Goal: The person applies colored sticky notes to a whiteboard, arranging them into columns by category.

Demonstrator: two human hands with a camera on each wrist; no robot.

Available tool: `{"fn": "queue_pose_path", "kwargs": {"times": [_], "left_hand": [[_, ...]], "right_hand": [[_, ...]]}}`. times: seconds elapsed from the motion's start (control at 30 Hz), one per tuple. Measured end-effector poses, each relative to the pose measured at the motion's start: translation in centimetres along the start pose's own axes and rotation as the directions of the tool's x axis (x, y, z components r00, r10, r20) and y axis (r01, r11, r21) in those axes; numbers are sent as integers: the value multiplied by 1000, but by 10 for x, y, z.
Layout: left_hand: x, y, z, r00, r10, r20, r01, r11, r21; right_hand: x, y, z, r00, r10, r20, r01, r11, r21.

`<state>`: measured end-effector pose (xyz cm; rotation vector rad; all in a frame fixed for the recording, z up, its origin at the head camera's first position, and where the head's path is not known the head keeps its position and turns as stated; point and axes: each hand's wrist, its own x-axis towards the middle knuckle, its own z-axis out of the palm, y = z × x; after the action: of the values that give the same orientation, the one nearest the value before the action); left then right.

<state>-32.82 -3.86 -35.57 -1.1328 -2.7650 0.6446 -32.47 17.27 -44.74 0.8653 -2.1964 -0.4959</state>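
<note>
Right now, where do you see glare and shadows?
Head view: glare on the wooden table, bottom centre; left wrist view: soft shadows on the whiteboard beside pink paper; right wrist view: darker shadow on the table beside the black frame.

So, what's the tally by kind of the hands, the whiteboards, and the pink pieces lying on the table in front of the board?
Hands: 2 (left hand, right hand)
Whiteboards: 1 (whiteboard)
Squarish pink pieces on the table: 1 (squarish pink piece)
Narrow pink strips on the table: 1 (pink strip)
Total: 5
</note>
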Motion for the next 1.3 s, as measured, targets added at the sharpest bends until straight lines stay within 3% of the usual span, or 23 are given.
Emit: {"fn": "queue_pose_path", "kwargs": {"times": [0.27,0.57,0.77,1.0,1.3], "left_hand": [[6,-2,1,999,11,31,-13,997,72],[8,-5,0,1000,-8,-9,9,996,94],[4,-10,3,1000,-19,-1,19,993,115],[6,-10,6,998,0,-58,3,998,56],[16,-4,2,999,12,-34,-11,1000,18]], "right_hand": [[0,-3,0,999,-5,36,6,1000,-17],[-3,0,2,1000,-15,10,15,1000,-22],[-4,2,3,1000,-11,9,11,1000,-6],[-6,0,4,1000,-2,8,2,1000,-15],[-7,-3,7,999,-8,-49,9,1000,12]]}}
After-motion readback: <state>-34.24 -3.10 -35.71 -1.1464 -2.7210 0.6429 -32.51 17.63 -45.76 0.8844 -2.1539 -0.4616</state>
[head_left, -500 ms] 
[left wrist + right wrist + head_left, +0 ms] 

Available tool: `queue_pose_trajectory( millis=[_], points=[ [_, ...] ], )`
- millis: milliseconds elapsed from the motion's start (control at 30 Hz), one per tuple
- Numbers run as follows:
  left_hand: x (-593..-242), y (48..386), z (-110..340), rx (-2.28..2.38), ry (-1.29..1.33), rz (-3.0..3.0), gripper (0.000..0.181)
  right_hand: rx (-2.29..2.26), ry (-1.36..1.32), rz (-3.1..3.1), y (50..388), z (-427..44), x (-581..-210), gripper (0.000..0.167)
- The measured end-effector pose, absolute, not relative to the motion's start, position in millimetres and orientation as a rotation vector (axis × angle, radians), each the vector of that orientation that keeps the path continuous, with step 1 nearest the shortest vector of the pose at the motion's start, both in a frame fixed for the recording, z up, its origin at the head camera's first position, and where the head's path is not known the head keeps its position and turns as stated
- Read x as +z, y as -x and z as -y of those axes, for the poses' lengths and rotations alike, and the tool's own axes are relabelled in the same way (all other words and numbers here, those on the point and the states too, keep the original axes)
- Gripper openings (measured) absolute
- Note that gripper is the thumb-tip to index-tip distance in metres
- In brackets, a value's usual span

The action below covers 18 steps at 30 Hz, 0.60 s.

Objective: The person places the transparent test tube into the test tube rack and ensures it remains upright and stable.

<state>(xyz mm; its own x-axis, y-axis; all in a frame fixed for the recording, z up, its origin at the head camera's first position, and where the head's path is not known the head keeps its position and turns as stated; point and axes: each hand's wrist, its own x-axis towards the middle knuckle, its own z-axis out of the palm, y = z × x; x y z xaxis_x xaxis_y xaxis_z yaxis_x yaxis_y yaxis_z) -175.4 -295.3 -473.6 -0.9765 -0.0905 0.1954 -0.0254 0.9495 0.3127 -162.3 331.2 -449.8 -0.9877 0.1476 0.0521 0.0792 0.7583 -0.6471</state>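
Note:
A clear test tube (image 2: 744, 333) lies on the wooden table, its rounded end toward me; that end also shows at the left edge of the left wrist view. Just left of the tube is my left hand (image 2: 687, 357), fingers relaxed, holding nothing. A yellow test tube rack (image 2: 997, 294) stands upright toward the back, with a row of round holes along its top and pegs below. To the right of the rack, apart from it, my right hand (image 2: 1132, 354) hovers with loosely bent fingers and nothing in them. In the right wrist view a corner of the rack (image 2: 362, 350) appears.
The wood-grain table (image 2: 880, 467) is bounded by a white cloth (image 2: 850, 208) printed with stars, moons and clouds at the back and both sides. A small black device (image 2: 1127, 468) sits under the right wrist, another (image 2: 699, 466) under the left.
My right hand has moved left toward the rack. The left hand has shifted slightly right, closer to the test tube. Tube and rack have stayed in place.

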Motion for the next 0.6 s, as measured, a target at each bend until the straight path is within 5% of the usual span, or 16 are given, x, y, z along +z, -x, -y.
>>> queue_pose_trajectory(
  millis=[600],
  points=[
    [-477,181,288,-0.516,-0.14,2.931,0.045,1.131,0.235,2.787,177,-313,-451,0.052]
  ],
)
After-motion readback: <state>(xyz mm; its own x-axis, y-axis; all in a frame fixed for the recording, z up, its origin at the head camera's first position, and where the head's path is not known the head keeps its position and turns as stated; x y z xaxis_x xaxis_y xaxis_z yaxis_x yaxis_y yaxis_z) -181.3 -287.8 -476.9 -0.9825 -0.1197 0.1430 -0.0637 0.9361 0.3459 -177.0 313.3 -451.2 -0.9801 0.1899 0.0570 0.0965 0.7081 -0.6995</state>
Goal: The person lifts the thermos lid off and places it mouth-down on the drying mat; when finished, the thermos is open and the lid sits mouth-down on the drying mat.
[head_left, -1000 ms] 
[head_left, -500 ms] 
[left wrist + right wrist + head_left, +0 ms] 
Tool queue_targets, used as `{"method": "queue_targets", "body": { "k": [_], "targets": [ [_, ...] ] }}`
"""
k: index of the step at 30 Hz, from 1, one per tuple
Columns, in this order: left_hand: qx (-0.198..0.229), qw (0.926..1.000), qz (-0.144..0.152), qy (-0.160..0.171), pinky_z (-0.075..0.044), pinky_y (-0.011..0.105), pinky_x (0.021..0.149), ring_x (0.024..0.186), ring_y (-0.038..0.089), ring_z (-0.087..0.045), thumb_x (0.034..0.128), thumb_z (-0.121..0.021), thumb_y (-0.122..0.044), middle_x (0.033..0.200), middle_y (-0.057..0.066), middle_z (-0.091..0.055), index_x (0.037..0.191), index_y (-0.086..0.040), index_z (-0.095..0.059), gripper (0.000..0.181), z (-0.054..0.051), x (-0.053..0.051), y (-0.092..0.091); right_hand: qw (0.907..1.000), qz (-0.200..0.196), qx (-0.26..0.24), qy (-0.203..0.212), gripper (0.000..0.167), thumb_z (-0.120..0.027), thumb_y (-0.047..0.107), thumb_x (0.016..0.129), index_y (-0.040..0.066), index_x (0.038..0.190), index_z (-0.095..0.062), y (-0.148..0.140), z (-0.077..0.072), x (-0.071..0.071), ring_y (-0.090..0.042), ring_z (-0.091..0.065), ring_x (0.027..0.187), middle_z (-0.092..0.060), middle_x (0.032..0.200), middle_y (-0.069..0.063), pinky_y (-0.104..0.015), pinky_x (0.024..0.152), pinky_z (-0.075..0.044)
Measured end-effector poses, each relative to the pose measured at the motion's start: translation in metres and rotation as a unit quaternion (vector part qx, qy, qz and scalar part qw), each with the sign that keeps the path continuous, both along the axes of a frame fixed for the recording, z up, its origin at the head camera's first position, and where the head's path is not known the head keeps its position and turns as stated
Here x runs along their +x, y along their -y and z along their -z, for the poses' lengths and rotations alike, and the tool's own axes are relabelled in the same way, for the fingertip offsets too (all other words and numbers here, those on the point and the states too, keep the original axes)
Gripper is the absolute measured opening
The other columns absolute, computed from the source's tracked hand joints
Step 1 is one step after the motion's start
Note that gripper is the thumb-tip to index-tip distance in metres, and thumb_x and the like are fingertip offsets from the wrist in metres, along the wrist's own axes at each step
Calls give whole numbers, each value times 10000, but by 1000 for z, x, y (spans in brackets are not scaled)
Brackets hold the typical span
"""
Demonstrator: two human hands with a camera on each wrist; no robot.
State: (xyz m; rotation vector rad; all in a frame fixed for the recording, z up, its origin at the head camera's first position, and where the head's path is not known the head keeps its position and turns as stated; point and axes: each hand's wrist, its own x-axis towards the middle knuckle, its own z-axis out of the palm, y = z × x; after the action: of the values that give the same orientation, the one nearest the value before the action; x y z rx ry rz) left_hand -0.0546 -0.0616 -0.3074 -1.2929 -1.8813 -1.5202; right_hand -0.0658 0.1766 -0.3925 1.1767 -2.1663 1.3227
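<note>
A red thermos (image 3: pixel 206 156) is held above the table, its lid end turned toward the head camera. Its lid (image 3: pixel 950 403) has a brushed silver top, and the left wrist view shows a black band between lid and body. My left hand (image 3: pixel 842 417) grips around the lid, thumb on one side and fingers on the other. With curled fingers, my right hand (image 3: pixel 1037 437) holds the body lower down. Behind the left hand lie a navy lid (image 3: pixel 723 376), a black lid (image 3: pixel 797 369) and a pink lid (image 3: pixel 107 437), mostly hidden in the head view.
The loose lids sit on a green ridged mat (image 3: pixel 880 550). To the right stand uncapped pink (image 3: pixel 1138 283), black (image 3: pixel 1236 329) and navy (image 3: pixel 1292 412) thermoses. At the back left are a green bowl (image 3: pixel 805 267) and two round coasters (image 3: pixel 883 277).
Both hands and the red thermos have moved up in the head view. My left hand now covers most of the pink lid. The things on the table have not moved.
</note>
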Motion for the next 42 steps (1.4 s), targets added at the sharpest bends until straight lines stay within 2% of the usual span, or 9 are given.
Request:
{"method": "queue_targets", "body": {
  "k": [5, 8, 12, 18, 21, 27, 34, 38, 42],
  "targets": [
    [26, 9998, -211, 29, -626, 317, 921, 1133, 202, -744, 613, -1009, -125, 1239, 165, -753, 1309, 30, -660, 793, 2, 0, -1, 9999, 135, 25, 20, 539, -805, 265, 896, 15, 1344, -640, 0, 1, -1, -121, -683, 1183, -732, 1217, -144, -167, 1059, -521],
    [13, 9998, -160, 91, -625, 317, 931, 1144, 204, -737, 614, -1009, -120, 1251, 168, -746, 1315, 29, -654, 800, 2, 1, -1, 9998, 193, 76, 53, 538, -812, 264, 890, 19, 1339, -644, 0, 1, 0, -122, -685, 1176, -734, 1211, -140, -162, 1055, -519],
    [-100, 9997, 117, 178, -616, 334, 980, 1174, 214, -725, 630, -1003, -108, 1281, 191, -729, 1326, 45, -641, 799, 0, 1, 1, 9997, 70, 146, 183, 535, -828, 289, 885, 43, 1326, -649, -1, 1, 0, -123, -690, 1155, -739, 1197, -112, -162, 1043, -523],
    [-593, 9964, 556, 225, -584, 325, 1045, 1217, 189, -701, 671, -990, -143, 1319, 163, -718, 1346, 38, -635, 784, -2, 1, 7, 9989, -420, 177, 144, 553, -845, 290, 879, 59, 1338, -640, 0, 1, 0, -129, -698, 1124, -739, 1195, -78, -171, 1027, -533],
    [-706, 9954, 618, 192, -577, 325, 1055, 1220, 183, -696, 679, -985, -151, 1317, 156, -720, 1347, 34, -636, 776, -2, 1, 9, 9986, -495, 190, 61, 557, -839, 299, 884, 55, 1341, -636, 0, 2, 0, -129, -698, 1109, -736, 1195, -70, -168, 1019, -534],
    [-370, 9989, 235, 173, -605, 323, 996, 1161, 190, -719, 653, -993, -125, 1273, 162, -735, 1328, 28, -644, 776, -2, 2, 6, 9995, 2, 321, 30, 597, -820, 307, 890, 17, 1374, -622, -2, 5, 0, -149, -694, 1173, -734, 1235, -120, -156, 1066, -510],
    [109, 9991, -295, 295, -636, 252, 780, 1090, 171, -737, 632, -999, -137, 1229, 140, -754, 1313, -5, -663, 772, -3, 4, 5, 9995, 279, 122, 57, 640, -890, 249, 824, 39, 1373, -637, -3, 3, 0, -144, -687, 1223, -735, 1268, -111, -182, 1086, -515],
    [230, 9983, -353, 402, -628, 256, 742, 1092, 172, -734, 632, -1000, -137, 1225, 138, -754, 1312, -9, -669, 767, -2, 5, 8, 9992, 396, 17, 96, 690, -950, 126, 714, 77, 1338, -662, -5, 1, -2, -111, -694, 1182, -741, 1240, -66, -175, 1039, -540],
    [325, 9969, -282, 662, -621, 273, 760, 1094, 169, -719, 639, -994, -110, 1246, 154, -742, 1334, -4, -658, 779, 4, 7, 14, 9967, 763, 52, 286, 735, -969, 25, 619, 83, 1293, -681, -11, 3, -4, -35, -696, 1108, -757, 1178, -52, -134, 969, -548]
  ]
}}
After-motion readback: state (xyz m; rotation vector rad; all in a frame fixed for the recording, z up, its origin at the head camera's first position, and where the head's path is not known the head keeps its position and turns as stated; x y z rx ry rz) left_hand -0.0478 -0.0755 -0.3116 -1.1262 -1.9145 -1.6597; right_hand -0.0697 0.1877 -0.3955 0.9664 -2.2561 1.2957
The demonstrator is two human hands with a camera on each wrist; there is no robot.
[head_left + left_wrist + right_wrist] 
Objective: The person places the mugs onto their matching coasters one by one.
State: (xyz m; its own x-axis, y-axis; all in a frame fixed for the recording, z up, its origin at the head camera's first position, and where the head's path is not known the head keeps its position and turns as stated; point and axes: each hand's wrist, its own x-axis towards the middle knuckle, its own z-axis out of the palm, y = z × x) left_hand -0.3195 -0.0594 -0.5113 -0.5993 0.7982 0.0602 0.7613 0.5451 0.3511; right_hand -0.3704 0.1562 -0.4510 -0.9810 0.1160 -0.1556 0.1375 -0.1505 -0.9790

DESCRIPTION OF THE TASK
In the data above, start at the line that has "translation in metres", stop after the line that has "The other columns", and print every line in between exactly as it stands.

ANSWER TO THIS TASK
Measured end-effector poses, each relative to the pose measured at the motion's start: translation in metres and rotation as a unit quaternion (vector part qx, qy, qz and scalar part qw), each with the sign that keeps the path continuous, both along the axes of a frame fixed for the recording, z up, its origin at the head camera's first position, and where the head's path is not known the head keeps its position and turns as stated
Here x runs along their +x, y along their -y and z along their -z, for the poses' lengths and rotations alike, and the tool's own axes are relabelled in the same way, for the fingertip offsets too (all other words and numbers here, those on the point and the states too, keep the original axes)
Gripper is the absolute measured opening
The other columns absolute, computed from the source's tracked hand joints

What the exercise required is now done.